**What this task involves**: Copy nothing but the lines below running from the line containing "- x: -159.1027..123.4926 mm" through the line containing "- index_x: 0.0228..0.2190", both end lines included.

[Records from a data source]
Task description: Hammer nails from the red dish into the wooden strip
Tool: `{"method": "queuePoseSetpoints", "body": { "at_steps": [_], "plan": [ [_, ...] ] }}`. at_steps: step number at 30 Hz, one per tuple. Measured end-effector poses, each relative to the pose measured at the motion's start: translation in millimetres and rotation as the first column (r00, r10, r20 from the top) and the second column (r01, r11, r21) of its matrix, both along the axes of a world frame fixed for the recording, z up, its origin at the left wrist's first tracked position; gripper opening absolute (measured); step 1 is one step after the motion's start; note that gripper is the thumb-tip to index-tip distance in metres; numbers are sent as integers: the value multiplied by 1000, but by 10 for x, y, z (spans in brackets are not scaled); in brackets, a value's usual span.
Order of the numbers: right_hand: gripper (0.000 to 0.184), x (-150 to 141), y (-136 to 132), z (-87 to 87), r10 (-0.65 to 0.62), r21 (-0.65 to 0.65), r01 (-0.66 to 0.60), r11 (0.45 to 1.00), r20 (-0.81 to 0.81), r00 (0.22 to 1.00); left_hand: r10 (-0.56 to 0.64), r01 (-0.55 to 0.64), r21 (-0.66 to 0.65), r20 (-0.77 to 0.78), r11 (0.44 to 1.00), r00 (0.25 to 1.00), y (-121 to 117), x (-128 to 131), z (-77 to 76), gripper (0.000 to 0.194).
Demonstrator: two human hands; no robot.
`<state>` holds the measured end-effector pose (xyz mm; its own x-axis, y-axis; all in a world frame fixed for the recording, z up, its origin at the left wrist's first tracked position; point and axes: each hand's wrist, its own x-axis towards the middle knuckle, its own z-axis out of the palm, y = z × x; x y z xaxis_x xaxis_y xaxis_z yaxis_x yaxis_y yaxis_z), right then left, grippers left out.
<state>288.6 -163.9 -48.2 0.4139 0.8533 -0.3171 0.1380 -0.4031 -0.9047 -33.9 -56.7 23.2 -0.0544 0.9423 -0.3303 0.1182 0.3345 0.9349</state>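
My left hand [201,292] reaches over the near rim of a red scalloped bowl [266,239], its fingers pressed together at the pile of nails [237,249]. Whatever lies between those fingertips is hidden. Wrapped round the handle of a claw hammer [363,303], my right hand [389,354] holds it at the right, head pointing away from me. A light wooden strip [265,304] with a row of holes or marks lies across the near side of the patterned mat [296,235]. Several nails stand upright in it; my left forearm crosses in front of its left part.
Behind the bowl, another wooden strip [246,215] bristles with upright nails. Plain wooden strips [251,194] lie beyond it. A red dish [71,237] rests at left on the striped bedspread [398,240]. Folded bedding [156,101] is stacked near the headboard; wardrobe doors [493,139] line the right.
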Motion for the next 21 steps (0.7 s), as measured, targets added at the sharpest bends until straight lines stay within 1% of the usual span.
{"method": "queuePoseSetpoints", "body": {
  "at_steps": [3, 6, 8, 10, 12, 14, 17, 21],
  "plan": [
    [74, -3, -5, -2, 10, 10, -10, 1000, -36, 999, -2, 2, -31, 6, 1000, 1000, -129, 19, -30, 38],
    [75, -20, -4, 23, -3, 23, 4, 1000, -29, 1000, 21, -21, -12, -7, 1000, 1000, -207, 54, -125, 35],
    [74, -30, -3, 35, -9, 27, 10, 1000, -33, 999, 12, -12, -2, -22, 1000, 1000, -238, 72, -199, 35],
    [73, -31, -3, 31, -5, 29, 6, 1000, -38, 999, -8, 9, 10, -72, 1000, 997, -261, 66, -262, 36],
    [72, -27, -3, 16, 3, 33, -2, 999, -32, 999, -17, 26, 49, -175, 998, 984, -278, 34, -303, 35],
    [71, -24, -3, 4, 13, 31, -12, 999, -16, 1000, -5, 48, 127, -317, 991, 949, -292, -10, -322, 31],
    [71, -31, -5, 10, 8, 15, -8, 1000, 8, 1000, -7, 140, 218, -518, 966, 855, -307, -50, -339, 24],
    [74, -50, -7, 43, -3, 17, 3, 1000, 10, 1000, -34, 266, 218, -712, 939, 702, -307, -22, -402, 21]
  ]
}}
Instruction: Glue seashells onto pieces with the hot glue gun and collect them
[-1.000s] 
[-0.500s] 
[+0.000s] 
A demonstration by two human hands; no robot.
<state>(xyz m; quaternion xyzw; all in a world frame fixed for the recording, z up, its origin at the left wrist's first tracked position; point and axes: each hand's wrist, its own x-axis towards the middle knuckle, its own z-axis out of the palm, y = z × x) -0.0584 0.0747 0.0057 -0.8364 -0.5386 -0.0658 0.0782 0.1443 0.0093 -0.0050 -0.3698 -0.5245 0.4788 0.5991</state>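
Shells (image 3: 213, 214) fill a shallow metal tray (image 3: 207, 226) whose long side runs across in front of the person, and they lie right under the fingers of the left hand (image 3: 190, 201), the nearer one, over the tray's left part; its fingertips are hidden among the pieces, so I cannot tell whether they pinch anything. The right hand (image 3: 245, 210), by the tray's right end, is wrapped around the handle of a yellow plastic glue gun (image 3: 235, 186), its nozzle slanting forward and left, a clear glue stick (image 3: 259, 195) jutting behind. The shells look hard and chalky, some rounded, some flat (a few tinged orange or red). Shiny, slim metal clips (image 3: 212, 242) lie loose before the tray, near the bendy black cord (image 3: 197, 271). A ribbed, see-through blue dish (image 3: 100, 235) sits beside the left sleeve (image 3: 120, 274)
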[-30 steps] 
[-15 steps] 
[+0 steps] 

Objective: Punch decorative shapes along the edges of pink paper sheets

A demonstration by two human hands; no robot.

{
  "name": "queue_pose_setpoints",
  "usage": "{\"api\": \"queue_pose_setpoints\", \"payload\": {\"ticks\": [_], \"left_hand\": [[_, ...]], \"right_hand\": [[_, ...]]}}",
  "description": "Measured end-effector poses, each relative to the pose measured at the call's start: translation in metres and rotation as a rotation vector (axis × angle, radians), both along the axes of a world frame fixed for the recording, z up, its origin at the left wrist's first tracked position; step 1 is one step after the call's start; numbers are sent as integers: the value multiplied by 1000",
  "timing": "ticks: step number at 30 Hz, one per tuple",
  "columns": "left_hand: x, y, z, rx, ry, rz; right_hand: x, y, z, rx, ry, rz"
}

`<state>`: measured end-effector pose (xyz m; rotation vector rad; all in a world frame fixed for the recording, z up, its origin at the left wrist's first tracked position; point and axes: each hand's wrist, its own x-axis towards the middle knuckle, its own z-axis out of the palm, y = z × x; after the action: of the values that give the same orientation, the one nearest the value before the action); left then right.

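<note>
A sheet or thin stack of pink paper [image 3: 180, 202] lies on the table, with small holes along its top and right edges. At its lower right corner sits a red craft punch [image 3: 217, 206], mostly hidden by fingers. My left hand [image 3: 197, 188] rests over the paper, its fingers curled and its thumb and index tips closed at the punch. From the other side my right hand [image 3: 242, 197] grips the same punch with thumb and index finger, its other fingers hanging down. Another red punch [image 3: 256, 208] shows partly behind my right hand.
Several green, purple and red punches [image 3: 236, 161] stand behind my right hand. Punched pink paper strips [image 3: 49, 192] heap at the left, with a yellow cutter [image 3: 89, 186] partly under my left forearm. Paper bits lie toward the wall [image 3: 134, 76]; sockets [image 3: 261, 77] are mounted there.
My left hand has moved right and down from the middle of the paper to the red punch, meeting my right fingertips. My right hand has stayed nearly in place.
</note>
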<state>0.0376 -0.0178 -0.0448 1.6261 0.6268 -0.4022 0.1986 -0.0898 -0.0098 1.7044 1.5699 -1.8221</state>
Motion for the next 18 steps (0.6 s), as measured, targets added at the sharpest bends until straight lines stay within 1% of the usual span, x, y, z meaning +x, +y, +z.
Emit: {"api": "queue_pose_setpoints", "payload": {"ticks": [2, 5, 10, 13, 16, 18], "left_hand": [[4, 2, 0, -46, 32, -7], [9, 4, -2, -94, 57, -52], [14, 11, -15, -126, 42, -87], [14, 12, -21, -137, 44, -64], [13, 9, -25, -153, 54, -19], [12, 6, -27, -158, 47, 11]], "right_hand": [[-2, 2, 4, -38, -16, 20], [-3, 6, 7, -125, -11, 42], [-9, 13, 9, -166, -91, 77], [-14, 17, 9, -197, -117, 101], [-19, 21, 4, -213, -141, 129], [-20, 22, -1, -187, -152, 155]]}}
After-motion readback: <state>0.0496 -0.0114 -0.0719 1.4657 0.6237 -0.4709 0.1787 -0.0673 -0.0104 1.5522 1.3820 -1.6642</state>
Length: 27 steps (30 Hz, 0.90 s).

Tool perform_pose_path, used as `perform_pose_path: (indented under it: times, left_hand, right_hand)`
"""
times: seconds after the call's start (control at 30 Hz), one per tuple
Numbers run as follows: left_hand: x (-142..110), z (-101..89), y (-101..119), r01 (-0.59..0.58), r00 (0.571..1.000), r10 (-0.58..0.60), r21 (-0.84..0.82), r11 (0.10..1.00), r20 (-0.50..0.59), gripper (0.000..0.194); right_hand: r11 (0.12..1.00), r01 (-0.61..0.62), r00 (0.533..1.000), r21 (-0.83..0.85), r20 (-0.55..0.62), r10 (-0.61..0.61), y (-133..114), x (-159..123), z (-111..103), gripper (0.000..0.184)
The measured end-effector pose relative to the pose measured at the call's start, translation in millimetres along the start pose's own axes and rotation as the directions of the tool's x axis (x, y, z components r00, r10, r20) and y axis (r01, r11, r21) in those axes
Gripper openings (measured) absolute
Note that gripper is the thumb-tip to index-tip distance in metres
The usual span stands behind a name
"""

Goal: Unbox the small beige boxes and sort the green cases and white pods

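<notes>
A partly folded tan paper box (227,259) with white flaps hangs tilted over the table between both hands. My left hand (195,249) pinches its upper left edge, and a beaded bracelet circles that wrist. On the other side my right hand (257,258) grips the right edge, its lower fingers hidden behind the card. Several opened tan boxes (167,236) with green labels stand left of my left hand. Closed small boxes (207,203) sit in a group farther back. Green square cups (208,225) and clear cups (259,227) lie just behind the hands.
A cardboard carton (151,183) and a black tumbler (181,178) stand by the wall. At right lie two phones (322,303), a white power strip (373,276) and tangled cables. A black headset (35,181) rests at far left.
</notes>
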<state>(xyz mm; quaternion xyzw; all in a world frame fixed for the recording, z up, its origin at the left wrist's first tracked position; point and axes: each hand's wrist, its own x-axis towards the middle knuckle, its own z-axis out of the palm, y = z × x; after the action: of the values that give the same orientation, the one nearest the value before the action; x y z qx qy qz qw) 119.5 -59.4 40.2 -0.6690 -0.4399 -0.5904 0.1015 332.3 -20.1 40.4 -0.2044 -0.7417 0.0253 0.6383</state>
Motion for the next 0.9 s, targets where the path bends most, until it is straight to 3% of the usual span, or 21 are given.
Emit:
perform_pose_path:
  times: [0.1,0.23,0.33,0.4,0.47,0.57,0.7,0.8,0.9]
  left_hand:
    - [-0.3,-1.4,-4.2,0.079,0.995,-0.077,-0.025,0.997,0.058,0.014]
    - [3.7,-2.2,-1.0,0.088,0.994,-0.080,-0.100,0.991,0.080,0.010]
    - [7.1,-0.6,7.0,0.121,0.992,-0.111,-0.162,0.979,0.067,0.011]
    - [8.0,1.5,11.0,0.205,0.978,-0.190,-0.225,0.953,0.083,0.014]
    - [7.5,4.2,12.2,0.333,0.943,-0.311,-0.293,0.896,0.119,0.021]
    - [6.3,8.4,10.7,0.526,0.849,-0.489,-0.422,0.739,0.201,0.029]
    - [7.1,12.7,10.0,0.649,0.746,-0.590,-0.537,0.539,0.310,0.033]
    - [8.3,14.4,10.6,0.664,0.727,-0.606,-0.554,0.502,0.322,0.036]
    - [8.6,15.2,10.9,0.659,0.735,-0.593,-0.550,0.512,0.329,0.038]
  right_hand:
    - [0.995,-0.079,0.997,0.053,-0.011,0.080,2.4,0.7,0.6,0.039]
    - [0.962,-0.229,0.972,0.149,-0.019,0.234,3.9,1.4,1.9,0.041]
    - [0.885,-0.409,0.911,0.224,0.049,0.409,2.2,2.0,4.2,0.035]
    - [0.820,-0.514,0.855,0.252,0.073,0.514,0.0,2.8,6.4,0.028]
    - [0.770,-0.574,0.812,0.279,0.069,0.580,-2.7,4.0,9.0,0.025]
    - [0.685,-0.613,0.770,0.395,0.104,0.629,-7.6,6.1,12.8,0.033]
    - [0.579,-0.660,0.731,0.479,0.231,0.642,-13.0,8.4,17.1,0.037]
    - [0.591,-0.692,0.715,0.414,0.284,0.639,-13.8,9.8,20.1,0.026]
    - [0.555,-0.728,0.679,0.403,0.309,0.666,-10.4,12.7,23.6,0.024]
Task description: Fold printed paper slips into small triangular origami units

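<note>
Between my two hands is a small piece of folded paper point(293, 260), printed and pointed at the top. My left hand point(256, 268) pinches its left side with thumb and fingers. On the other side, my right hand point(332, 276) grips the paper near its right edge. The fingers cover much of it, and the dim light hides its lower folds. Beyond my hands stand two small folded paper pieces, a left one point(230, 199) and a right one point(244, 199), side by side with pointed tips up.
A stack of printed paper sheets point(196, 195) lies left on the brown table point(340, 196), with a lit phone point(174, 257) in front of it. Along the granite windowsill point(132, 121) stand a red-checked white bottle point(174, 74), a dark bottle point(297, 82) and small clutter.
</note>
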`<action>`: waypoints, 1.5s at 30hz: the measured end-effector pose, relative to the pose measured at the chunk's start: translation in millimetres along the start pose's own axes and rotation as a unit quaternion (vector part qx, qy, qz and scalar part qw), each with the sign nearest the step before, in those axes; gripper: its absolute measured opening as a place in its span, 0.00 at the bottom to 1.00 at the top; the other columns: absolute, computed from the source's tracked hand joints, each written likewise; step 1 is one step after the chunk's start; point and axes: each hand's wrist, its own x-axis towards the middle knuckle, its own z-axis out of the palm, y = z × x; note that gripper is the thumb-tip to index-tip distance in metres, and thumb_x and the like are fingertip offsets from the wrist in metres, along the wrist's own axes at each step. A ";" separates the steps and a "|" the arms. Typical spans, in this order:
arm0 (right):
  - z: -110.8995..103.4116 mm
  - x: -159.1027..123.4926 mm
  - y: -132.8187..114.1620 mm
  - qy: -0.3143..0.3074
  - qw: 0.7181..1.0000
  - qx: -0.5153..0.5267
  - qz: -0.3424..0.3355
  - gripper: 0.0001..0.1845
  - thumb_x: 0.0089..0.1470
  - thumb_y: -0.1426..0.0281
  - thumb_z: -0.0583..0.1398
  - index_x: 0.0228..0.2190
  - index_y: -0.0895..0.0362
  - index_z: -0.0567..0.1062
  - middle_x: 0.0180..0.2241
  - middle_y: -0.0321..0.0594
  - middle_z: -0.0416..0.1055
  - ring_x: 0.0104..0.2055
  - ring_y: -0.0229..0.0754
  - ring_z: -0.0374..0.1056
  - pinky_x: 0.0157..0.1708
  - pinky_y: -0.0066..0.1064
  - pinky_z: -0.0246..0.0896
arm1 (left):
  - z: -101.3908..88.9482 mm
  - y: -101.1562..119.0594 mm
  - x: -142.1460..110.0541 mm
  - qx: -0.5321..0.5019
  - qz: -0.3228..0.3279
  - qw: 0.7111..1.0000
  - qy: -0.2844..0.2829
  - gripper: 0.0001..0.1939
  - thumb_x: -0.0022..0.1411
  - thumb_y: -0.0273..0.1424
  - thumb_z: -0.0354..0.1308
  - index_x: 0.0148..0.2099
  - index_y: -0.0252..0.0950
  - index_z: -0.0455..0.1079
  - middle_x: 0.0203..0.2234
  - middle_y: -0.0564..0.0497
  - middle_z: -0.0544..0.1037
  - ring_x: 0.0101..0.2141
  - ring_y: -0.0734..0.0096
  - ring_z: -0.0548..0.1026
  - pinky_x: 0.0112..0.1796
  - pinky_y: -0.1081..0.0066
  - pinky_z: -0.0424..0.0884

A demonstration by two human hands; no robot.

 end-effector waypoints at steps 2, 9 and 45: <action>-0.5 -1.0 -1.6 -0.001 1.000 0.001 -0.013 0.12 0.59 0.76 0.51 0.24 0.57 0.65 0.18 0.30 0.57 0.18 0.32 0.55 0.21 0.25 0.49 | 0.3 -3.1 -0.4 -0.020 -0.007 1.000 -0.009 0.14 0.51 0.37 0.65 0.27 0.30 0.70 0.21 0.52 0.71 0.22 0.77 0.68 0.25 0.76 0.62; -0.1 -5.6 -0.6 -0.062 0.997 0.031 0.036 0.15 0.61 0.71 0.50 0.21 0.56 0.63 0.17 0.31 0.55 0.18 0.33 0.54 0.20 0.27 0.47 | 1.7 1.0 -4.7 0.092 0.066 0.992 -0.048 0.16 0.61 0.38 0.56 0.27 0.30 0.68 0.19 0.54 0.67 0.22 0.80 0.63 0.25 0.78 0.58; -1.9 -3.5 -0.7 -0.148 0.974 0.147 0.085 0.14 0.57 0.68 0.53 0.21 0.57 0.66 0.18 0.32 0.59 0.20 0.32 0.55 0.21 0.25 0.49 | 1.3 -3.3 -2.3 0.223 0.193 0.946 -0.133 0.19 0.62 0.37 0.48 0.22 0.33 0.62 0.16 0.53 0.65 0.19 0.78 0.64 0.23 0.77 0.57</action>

**Task answer**:
  - x: -159.1027..123.4926 mm
  - y: -132.8187..114.1620 mm
  - qy: -0.3143..0.3074
  - qw: 0.7181..1.0000
  - qx: -0.5153..0.5267
  - qz: -0.3424..0.3355
  - gripper: 0.0001..0.1845
  - thumb_x: 0.0089..0.1470
  - thumb_y: -0.1426..0.0281
  - thumb_z: -0.0583..0.1398
  - index_x: 0.0228..0.2190

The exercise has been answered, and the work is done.